Action item: Return the run of lines below that opens with the line containing "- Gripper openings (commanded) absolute" and closes with the line containing "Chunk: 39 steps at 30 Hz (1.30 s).", keeping each one exact.

Provided information:
- - - - -

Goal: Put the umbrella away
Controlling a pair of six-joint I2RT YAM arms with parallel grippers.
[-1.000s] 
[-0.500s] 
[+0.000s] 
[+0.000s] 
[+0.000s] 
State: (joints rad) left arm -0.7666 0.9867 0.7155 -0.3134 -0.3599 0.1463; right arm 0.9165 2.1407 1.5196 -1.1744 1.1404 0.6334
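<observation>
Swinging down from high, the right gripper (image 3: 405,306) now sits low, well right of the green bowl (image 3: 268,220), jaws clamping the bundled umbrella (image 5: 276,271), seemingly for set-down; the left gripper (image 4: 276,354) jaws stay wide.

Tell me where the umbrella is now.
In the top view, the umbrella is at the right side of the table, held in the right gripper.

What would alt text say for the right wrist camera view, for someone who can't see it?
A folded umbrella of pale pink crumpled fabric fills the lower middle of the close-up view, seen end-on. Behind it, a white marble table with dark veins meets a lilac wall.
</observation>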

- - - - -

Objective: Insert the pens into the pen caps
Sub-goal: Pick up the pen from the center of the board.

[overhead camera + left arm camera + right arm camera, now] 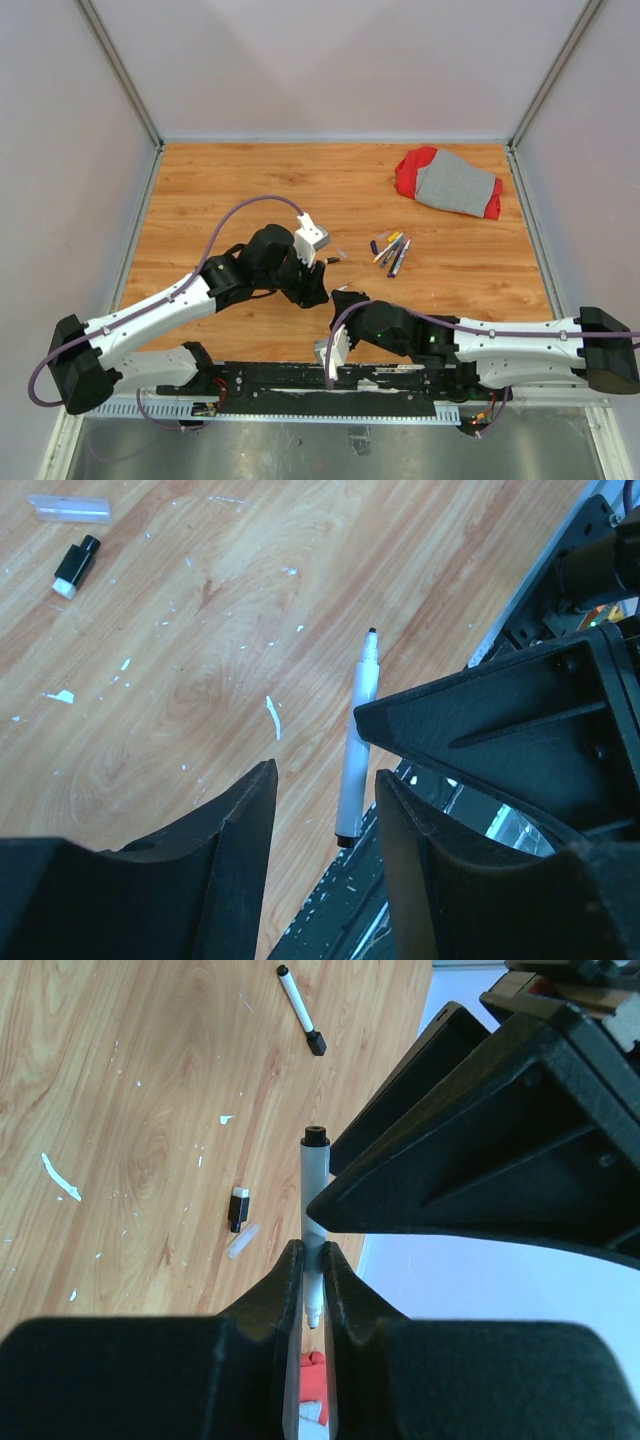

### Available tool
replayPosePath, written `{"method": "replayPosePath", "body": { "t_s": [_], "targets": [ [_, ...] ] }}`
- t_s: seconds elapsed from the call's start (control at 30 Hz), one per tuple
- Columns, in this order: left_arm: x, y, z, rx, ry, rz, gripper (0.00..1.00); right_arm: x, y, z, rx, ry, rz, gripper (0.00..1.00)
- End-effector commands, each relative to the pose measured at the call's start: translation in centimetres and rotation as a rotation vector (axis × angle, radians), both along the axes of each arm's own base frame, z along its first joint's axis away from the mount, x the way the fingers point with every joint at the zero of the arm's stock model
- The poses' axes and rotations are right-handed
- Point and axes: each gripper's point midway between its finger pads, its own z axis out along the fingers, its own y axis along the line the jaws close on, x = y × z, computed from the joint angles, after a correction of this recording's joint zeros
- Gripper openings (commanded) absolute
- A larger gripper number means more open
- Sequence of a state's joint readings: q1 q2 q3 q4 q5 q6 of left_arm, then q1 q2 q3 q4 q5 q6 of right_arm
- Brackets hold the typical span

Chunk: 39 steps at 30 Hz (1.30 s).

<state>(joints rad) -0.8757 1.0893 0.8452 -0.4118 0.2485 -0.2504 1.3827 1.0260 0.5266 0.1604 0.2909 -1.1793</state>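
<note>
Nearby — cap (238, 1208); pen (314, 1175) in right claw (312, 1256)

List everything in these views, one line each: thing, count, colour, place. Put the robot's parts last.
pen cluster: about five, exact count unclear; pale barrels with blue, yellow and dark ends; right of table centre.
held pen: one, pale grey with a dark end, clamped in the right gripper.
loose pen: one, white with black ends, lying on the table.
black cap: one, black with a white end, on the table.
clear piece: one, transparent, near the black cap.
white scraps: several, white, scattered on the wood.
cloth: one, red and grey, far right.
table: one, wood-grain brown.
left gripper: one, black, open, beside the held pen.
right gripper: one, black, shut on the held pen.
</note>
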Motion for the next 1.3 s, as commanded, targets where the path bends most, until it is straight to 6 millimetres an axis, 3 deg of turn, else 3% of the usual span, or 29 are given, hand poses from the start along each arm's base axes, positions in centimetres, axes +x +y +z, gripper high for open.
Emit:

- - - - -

Finished exercise:
- Gripper openings (commanded) absolute
- A larger gripper number means more open
- Sequence of a state's joint readings: q1 q2 q3 q4 q5 q6 of left_arm, then q1 q2 q3 q4 q5 q6 of right_arm
- Brackets hold the typical span

Chunk: 39 steps at 30 Hz (1.30 s).

No part of the exercise remains unanswered.